-- About this task --
Read through the data and count the lines that contain the string "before"; give only the result.

-- Material to process --
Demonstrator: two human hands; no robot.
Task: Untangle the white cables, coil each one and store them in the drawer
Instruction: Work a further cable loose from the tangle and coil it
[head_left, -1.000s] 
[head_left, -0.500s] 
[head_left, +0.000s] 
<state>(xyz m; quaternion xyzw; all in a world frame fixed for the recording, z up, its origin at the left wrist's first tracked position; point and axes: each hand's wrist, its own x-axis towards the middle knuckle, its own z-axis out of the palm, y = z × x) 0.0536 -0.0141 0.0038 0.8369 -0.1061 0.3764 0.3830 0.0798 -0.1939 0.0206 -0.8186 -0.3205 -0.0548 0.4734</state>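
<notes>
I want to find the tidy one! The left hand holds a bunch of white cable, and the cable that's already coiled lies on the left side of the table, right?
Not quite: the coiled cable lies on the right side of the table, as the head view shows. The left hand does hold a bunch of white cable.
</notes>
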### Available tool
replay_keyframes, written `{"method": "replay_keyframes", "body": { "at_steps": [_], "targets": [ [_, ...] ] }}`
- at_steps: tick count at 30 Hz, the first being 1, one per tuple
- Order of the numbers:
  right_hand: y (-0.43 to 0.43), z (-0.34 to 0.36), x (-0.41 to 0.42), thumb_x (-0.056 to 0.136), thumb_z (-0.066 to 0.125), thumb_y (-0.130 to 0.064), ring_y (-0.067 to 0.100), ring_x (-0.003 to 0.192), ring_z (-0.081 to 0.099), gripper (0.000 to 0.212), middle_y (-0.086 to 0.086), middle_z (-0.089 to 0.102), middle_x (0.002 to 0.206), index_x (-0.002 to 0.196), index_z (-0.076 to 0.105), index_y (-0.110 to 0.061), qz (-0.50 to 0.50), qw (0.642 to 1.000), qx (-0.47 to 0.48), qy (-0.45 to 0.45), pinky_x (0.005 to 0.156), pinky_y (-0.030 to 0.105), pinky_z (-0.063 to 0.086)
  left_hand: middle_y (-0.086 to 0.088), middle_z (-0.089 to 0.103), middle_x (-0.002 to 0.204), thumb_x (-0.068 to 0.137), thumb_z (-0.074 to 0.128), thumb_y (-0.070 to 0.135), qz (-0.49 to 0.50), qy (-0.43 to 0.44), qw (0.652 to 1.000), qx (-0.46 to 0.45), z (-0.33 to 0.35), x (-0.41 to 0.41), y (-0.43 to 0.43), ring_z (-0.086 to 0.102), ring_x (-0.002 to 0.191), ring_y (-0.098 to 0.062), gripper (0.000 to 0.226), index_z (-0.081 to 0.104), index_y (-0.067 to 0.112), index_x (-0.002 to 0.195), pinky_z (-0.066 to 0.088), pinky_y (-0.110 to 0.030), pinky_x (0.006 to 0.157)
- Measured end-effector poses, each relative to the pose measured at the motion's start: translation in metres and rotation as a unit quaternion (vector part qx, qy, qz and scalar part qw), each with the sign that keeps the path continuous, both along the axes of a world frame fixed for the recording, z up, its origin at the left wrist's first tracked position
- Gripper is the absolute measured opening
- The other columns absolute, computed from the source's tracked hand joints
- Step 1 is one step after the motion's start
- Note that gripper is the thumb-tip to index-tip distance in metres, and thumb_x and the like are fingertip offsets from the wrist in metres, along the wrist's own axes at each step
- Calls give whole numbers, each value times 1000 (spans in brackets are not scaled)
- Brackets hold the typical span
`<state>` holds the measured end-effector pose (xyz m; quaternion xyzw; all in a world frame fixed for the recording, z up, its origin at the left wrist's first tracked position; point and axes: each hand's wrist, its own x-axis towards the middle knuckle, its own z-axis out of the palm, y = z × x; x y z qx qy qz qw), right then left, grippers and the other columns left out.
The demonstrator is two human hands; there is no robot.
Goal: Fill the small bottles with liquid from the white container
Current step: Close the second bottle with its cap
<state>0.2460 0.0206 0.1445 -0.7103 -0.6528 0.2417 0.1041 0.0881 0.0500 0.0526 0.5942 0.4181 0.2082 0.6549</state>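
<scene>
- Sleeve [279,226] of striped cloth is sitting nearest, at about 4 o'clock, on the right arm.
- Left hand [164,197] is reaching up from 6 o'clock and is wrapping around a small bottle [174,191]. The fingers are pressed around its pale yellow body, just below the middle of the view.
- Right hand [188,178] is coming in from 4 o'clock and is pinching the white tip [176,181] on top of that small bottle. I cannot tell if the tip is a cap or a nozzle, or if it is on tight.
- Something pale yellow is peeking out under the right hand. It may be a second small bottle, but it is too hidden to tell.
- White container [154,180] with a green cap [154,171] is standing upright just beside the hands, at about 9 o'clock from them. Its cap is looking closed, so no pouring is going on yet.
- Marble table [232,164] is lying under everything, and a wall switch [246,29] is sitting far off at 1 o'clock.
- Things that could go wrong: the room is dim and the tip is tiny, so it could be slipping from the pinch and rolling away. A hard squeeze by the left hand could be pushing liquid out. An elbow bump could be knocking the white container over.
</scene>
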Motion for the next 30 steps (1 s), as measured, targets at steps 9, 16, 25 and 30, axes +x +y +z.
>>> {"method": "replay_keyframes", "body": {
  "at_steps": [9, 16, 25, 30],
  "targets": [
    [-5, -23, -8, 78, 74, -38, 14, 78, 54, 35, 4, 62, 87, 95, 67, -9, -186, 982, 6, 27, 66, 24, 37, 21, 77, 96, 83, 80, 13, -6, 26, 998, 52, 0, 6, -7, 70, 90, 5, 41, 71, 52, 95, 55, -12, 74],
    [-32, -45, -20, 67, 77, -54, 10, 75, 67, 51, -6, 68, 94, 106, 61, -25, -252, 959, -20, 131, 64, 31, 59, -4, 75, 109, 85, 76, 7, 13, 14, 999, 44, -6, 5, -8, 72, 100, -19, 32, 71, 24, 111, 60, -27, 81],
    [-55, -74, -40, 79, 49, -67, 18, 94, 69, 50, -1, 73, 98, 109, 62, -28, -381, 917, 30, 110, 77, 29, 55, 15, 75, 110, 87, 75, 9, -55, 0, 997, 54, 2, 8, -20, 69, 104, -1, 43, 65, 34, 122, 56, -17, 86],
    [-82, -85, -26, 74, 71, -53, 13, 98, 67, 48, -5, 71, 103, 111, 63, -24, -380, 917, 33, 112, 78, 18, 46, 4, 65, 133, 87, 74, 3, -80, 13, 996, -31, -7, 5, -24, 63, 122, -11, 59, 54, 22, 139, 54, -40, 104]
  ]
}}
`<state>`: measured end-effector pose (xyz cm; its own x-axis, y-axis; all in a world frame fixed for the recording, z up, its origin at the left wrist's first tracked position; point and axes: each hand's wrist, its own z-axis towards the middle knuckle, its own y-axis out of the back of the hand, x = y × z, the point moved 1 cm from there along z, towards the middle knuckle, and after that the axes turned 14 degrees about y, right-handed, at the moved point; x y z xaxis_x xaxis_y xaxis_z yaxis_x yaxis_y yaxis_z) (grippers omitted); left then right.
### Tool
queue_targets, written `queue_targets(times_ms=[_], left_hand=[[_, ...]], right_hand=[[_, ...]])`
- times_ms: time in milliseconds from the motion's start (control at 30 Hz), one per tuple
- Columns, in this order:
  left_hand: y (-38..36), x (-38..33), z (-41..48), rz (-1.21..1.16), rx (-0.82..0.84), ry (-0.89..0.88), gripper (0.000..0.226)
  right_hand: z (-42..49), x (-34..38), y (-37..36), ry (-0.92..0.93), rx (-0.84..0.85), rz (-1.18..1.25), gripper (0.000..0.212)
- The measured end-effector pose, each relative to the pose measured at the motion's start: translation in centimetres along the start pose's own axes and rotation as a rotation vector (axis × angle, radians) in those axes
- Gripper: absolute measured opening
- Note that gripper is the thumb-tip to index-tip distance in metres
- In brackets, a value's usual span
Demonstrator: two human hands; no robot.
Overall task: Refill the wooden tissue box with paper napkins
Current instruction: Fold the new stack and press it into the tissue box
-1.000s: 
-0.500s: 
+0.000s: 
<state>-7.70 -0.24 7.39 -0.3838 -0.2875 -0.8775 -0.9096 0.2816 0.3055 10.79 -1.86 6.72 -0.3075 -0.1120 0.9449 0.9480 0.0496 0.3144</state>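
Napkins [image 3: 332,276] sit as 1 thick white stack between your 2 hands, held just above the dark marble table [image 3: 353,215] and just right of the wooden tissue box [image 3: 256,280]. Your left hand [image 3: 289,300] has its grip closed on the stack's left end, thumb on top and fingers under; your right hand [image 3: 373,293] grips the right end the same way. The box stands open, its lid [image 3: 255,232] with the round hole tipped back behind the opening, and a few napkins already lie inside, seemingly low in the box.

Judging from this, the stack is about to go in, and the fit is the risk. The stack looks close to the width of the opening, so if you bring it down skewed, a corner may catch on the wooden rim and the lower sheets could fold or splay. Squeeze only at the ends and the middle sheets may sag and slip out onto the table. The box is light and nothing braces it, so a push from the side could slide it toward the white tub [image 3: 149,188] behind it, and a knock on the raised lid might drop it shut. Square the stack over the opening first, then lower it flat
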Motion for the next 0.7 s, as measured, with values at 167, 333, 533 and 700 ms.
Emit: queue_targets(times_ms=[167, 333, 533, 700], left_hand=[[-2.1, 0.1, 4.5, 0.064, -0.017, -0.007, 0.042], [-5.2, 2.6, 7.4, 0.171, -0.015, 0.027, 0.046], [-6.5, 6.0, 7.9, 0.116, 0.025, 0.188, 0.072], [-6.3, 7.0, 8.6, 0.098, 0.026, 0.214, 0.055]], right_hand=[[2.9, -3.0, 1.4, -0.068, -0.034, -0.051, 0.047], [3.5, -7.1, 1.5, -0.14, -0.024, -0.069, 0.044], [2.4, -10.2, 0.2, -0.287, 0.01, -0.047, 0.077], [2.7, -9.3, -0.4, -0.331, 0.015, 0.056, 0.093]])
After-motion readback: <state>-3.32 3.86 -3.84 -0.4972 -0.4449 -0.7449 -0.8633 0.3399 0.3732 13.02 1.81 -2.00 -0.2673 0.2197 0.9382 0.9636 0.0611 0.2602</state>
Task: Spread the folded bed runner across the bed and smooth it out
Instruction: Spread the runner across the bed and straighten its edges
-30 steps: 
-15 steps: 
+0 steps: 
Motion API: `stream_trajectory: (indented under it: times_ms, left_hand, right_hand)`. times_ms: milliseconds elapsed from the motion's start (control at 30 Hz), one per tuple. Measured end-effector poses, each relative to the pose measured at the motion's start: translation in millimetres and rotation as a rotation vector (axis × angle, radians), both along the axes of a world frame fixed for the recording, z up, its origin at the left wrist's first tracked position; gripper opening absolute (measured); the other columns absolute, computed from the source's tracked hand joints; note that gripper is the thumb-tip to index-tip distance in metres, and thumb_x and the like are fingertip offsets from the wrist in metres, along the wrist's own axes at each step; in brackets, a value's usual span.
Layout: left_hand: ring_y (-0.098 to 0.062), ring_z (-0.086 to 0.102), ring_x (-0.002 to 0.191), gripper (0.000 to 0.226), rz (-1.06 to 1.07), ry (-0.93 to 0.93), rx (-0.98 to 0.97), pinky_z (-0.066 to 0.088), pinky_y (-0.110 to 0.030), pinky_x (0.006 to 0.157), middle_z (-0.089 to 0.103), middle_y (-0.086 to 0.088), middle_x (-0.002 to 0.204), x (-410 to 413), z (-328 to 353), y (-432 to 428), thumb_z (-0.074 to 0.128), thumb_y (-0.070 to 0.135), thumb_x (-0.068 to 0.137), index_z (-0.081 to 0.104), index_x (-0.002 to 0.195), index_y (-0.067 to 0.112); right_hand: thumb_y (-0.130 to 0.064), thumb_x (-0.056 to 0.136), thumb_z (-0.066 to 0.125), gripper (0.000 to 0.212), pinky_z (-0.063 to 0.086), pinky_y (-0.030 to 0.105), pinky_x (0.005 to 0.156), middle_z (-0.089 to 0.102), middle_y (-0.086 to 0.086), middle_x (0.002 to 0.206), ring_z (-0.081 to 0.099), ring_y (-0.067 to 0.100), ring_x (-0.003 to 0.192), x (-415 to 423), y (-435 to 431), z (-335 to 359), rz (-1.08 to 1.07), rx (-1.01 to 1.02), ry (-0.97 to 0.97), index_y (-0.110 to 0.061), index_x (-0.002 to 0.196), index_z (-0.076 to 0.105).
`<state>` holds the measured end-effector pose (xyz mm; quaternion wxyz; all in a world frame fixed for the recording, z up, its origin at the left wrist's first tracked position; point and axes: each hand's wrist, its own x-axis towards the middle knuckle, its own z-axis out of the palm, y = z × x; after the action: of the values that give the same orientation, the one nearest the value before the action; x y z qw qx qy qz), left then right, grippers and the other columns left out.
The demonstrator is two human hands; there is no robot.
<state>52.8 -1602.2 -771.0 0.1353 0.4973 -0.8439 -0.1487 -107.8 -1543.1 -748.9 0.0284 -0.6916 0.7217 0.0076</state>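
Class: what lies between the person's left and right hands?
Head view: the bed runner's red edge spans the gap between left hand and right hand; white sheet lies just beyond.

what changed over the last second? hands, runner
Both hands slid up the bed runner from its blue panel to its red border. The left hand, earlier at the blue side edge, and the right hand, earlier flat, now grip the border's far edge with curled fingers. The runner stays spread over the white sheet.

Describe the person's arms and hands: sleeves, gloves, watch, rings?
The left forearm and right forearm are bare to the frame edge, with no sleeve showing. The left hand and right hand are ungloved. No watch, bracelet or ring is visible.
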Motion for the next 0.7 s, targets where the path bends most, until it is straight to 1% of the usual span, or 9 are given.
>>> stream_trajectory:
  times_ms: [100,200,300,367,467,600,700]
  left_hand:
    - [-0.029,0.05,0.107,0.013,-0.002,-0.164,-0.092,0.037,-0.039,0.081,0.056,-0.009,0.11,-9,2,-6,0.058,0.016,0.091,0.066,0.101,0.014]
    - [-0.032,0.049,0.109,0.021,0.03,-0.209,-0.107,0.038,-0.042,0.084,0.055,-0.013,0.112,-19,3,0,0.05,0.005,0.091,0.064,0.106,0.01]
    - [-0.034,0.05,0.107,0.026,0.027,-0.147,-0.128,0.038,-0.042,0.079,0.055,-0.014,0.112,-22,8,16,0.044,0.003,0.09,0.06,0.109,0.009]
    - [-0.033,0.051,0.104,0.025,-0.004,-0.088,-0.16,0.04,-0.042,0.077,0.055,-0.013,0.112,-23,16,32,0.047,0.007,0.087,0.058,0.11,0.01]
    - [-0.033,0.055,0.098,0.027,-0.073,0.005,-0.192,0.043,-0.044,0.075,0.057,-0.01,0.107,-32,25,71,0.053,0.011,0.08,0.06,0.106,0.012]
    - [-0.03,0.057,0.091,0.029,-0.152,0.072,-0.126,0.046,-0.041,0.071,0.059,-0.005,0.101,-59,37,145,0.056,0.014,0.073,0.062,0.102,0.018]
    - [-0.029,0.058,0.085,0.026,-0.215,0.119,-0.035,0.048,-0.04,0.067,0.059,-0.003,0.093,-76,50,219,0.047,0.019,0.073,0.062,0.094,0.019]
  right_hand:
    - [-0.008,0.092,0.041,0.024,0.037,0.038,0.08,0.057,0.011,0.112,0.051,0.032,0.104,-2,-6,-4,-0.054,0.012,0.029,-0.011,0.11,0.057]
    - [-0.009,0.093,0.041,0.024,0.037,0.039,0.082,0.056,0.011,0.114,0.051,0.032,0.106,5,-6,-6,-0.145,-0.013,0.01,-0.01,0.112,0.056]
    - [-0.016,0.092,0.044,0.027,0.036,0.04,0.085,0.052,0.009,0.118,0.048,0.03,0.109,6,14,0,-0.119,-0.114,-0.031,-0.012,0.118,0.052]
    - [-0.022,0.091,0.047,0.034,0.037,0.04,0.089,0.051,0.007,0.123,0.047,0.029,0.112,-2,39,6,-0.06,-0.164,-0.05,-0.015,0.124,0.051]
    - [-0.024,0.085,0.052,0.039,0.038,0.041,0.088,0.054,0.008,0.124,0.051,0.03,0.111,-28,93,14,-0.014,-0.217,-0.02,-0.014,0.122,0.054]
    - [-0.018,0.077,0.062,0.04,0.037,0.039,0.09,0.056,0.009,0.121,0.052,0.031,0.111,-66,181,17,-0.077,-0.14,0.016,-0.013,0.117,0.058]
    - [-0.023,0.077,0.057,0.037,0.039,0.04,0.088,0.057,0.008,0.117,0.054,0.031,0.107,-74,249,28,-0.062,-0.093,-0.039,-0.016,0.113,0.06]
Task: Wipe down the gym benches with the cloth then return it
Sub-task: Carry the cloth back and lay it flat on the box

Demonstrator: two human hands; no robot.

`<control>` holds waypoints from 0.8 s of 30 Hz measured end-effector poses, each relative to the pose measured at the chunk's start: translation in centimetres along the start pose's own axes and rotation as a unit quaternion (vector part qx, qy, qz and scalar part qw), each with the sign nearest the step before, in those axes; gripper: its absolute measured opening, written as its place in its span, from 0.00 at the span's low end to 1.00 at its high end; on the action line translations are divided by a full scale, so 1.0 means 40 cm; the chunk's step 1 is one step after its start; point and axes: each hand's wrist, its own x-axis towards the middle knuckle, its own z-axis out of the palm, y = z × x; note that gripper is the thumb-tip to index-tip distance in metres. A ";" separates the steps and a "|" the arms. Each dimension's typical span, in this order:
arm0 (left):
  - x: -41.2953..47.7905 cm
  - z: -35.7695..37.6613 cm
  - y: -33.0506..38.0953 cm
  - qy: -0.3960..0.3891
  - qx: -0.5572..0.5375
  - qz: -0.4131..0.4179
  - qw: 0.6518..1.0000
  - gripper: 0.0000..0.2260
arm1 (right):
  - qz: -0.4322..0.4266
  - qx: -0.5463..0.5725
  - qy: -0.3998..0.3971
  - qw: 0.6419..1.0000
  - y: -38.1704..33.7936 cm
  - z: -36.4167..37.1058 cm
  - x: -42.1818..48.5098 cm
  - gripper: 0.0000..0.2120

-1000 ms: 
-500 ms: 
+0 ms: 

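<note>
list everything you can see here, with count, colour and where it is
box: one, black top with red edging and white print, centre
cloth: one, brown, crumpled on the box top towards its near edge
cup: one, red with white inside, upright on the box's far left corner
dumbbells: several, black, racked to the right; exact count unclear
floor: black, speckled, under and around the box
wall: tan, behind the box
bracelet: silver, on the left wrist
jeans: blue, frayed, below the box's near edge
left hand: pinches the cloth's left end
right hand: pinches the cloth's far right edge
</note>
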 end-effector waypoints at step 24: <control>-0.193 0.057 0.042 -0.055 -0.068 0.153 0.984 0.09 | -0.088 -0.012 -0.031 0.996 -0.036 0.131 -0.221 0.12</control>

-- Result --
2